Le collectif assure tout de même garder espoir. Pour changer la donne, il formule sept requêtes, à commencer par le développement « de toute urgence » d'un diagnostic territorial partagé comme prévu dans le volet polyhandicap. La seconde ? Créer 10 000 places, majoritairement dans les établissements pour adultes, en accueil de jour ou avec hébergement modulable, mais aussi en accompagnement à domicile. L'enjeu : permettre un véritable choix du mode et du lieu de vie, comme le préconise la CIDPH, et soutenir les aidants qui, après deux ans de pandémie, ont « plus que jamais besoin de relais ». IL réclame également « une compensation des besoins en accompagnement humain à domicile digne de ce nom », estimant que « les parents doivent avoir la possibilité de continuer à exercer leur métier mais aussi à être soutenus, formés, et informés ». Autres demandes : la mise à niveau des budgets des structures telle que décrite dans le Code de l'action sociale et des familles (CASF), la mise en place de circulaires budgétaires immédiates pour permettre le recrutement d'infirmiers 24h/24 dans les établissements, ainsi qu'une adaptation des formations aux besoins des personnes polyhandicapées, notamment dans les déserts médicaux.

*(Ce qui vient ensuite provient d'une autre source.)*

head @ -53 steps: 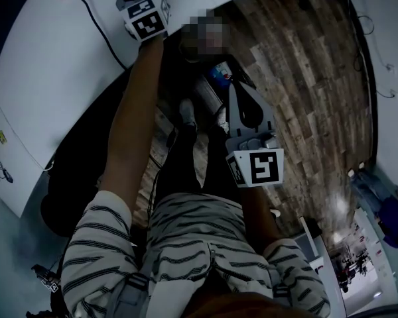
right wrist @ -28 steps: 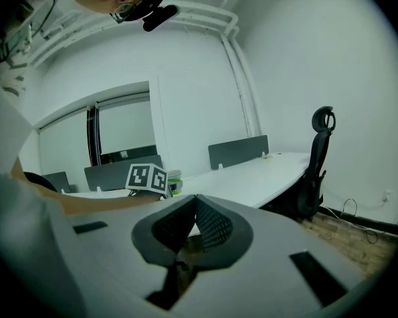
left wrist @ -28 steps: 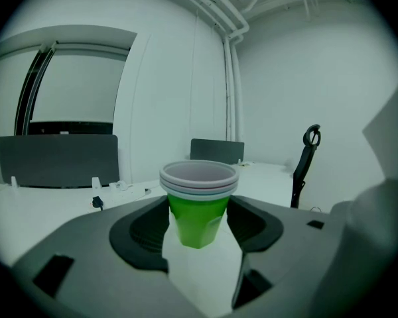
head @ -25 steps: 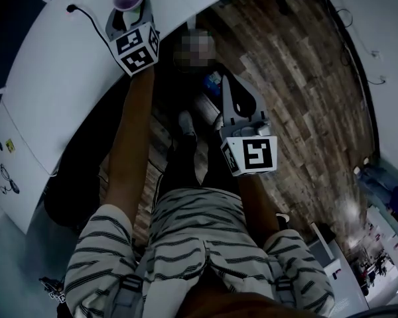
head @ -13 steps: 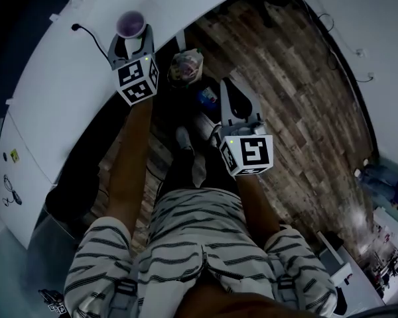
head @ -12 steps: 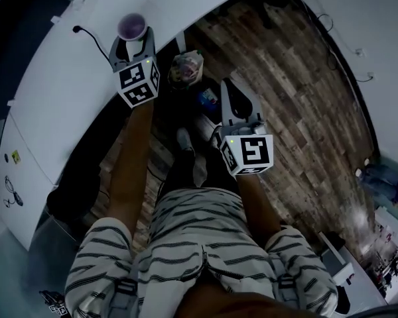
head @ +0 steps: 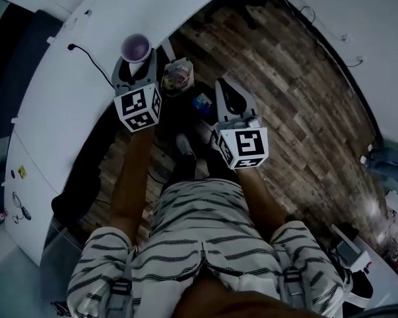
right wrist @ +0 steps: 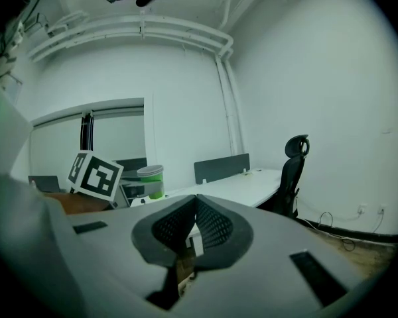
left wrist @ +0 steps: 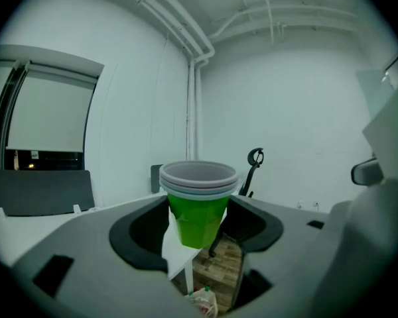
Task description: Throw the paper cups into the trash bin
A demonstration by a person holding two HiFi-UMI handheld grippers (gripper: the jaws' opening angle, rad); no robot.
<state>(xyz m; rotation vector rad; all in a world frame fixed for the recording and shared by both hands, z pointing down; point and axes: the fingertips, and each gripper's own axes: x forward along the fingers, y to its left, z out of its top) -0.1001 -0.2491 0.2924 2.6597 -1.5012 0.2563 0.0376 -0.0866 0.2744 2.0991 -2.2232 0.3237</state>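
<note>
A stack of paper cups [left wrist: 197,203], green with pale rims, stands upright between the jaws of my left gripper [left wrist: 198,229], which is shut on it. From the head view the cups [head: 136,46] show a purple inside and hang at the edge of the white table [head: 60,98], held by the left gripper [head: 136,63]. Just right of them and lower, the trash bin [head: 177,75] sits on the floor with crumpled rubbish in its bag; the bag [left wrist: 203,303] also shows below the cups. My right gripper [head: 224,88] [right wrist: 196,202] is shut and holds nothing, right of the bin.
A black cable [head: 93,61] runs over the table. Wood-plank floor [head: 298,78] spreads to the right. A white desk [right wrist: 242,183] with a grey divider and a black office chair [right wrist: 293,171] stand ahead of the right gripper. The person's legs are below.
The left gripper with the cups has come from over the table to its edge, close beside the bin. The bin has come into plain sight. The right gripper stays shut.
</note>
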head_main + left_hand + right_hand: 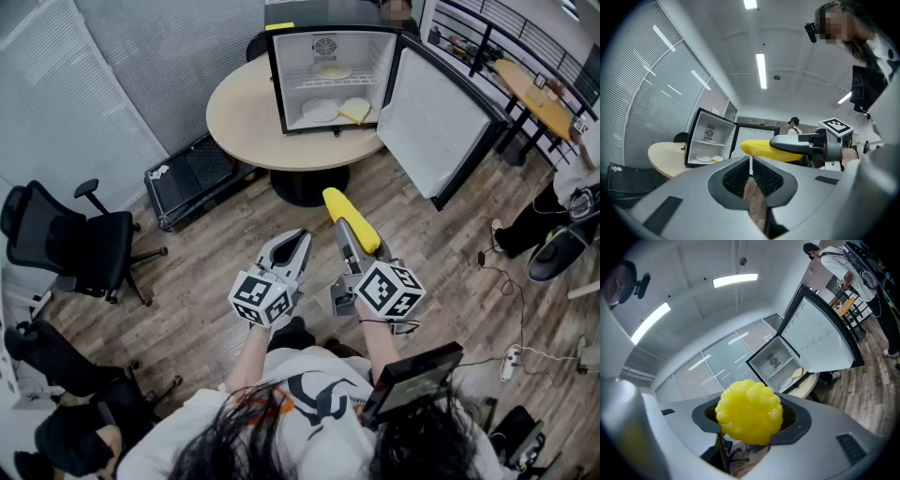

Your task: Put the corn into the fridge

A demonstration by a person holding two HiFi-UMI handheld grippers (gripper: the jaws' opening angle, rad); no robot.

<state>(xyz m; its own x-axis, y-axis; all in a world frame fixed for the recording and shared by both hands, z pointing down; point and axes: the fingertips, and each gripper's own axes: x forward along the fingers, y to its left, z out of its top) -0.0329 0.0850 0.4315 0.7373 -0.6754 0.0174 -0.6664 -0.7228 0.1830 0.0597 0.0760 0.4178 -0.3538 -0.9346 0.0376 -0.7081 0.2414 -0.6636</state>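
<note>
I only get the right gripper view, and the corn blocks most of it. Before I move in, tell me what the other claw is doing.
Observer: The left claw is closed with nothing in it, level beside the right claw.
Operator: Give me the lie of the corn.
Observer: The corn sticks lengthwise out of the right claw, with its free end toward the fridge.
Operator: Report the shelves.
Observer: A plate lies on the upper shelf.
</note>
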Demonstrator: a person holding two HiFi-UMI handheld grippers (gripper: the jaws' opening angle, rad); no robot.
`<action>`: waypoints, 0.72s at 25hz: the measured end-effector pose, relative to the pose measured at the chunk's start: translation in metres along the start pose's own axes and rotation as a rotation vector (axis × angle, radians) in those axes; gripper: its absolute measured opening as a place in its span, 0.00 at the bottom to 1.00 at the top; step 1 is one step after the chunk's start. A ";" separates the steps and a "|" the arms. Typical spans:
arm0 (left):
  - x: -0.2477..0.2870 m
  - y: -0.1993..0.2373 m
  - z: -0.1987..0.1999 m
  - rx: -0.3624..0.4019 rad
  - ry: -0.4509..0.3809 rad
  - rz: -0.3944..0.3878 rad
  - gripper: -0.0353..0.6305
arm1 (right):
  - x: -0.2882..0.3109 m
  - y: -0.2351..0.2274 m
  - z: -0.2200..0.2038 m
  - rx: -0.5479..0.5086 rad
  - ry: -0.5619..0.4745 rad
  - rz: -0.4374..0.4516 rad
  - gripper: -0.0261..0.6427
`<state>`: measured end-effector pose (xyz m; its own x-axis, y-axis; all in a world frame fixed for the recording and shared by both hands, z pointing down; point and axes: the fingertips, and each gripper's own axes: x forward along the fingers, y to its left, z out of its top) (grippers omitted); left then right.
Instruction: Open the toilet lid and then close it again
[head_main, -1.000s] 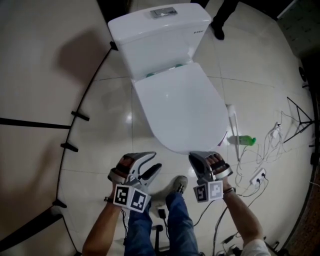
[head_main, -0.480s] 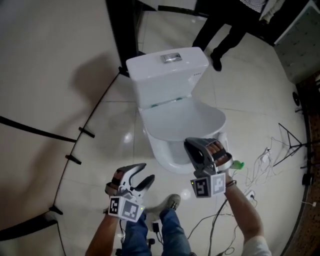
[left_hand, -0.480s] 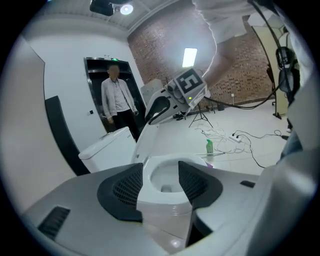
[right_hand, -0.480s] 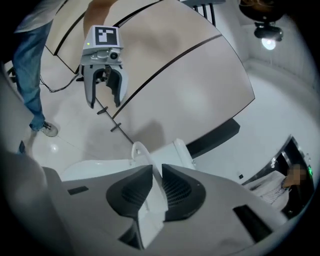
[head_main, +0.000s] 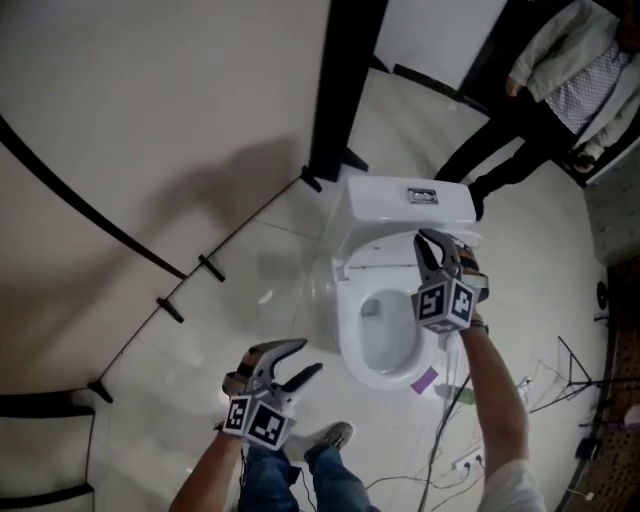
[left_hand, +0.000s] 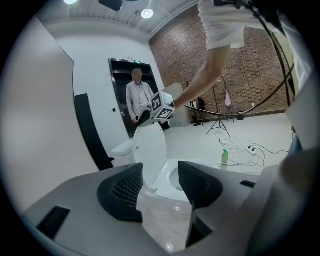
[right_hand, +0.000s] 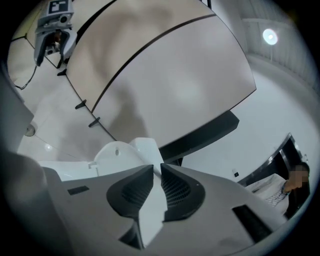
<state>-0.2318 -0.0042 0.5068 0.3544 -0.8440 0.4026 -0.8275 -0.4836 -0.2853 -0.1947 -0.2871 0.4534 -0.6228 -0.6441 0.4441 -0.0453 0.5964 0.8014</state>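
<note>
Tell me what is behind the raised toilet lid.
The white cistern stands right behind the lid, its flush plate showing on top. The lid, pinched at its edge by the right tongs, covers the cistern's front face, so that cannot be seen.

A white toilet (head_main: 400, 205) with a white toilet lid (left_hand: 149, 150) stands on a glossy cream tiled floor (head_main: 250, 300). The curved wall (head_main: 120, 100) is beige, crossed by a thin black line (head_main: 90, 215). The left gripper (head_main: 308, 356) and right gripper (head_main: 432, 240) are grey, with dark mesh-patterned fingers (left_hand: 122, 190). Each carries a marker cube (head_main: 443, 303) of black-and-white squares. The person's jeans (head_main: 290, 480) are blue. A brick wall (left_hand: 200, 55) is red-brown, and a bottle (left_hand: 224, 157) is green.
</note>
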 end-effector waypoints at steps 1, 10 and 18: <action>-0.004 0.004 0.000 -0.008 0.002 0.011 0.38 | 0.012 -0.007 0.002 0.008 0.015 0.002 0.11; -0.032 0.025 0.001 -0.059 -0.005 0.056 0.38 | 0.061 -0.036 0.007 0.054 0.097 0.001 0.05; -0.047 0.040 0.024 -0.199 -0.078 0.081 0.38 | 0.034 -0.061 0.009 0.319 0.069 -0.048 0.05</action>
<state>-0.2710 0.0103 0.4557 0.3097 -0.8974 0.3143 -0.9215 -0.3648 -0.1334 -0.2196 -0.3412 0.4155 -0.5603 -0.6994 0.4437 -0.3222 0.6775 0.6612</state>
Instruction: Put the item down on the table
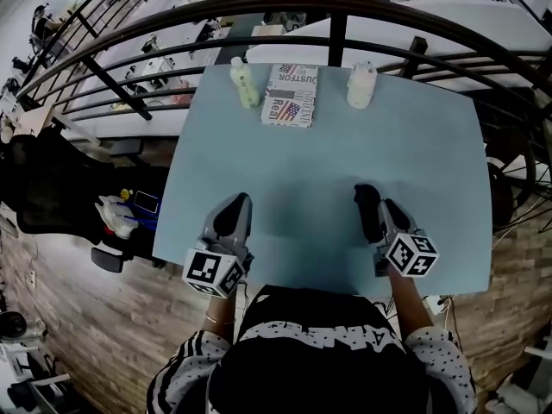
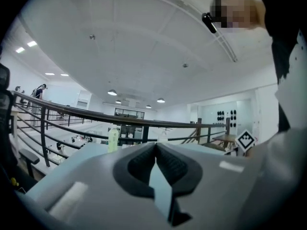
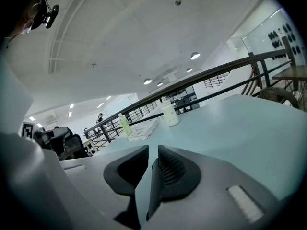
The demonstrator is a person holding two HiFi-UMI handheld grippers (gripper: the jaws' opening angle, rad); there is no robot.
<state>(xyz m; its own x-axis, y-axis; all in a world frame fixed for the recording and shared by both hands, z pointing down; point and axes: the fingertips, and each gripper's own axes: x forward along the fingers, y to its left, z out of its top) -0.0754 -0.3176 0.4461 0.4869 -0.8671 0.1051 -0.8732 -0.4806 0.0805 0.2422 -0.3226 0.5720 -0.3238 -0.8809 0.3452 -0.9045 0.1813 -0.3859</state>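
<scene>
My left gripper (image 1: 239,207) hovers over the near left part of the light blue table (image 1: 414,162). Its jaws meet at the tips in the left gripper view (image 2: 156,145), and nothing is in them. My right gripper (image 1: 366,195) is low over the near right part. A narrow gap shows between its jaws (image 3: 153,150), with nothing in it. At the far edge stand a pale green bottle (image 1: 245,83), a printed box (image 1: 291,95) lying flat, and a white bottle (image 1: 361,85). All three are well beyond both grippers.
A dark metal railing (image 1: 336,33) curves round the table's far and right sides, with a lower floor of desks beyond it. A black office chair (image 1: 52,188) stands to the left. The person's patterned top (image 1: 319,352) fills the near edge.
</scene>
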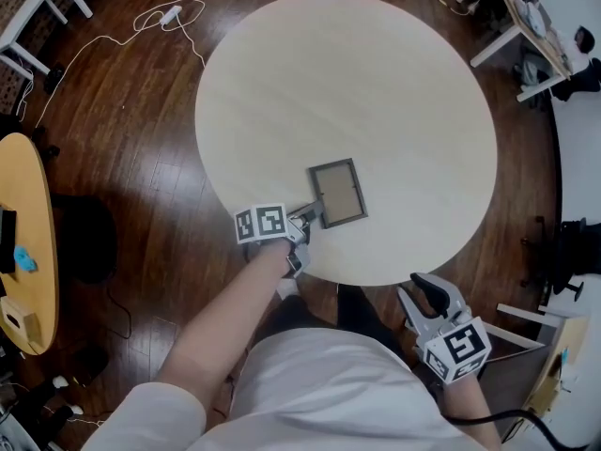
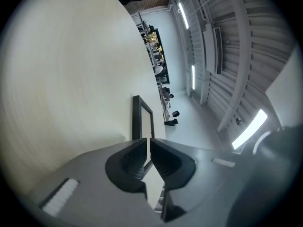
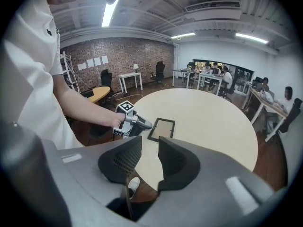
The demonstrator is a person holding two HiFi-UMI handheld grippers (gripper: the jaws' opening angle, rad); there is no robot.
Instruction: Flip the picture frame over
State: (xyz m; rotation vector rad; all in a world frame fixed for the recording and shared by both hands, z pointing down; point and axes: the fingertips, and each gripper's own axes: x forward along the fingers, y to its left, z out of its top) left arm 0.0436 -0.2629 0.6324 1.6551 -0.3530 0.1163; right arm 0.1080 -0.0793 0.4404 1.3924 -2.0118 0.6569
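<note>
A dark-rimmed picture frame (image 1: 338,193) lies flat near the front edge of the round pale table (image 1: 347,73). My left gripper (image 1: 313,216) reaches in from the table's near side, and its jaws are shut on the frame's near left corner. In the left gripper view the frame's dark edge (image 2: 142,117) runs down into the narrow slit between the jaws of the left gripper (image 2: 148,143). The right gripper view shows the frame (image 3: 161,129) with the left gripper (image 3: 142,123) at its corner. My right gripper (image 1: 423,289) hangs off the table at the lower right, open and with nothing in it (image 3: 149,157).
A yellow-topped table (image 1: 23,242) stands at the far left beside a black stool (image 1: 84,238). A white cable (image 1: 160,17) trails over the dark wood floor behind the table. White desks (image 1: 526,26) stand at the top right. People sit at desks far off (image 3: 213,72).
</note>
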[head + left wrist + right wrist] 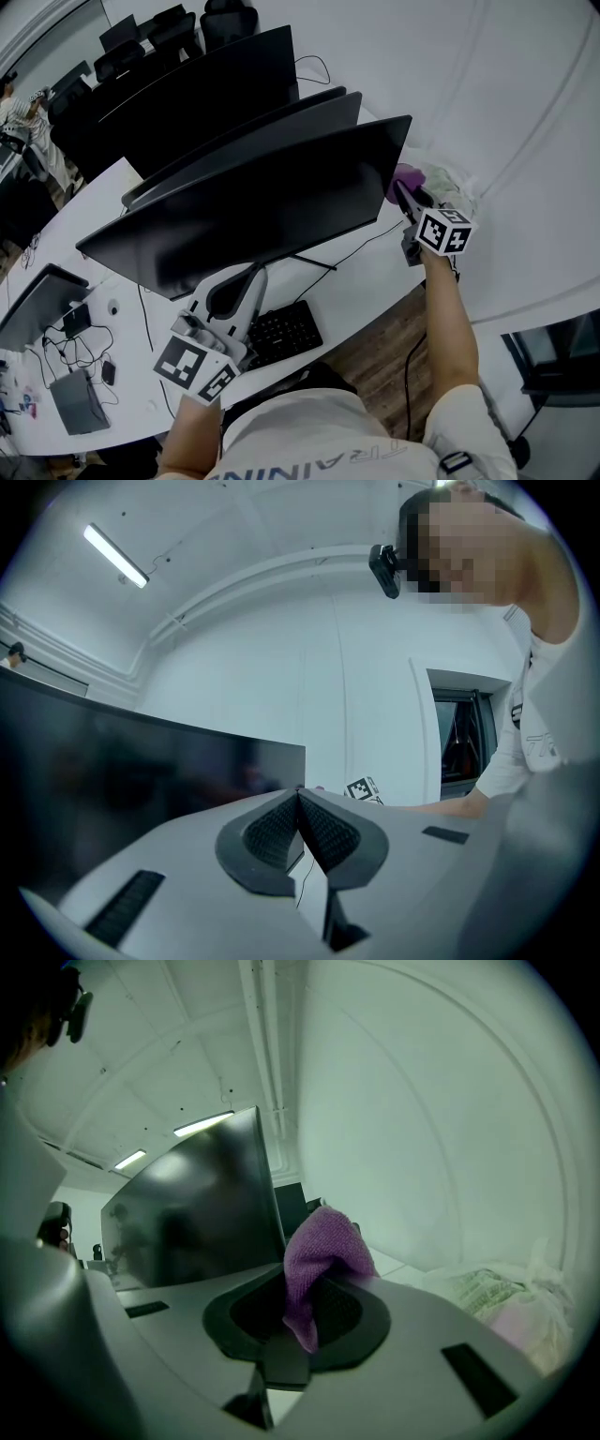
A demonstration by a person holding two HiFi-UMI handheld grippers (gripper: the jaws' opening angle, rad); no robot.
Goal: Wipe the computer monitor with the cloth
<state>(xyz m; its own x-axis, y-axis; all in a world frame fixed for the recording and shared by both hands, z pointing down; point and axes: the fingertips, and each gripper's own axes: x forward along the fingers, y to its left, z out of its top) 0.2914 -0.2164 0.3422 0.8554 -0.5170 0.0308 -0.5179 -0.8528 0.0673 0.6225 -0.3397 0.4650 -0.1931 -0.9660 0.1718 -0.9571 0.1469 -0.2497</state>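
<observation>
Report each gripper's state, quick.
Left gripper: closed, empty.
Right gripper: closed on the purple cloth.

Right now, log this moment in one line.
left gripper: jaws together, empty | right gripper: jaws pinch cloth | cloth: at right edge of monitor, contact unclear

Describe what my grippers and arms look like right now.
The left gripper and right gripper are light grey with black ribbed pads. Each carries a white cube with black square markers. The person wears a white short-sleeved shirt.
</observation>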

Une scolarisation adaptée et un centre ressources
Urgence polyhandicap réclame également une scolarisation adaptée à tous les profils de polyhandicap, « et pas seulement limitée à la création d'Unités d'enseignement externalisées (UEE), qui ne sauraient convenir à ceux dont la santé est la plus précaire et les capacités les plus altérées ». « Ces enfants ont aussi besoin d'enseignants au sein même des établissements médico-sociaux dans un environnement sécurisant, familier, qui prenne en compte leurs limites, fatigabilité et temporalité particulière », explique-t-il. Enfin, il encourage à créer, avec les associations représentatives et gestionnaires expertes, un centre de ressources polyhandicap national afin de « trouver des solutions toujours plus pertinentes ». « Le président Macron n'a-t-il pas dit dans son discours de réélection que 'personne ne resterait sur le bord du chemin ?' Il est grand temps ! », exhorte le collectif.
* Ce collectif regroupe 23 associations : Groupe polyhandicap France, Cesap, Croix-rouge française, Paralysie cérébrale France, APF France handicap, Unapei, Collectif handicaps, Les touts petits, Les amis de Karen, Centre de ressources multihandicap, Ressources polyhandicap, Apajh, Anecamsp, AFSR, AFSA, Asei, Hapogys, Cap devant, Envoludia, Handy rare et poly, Associations des carrés dans des ronds, Polycap 33 et Poly'mômes PACA.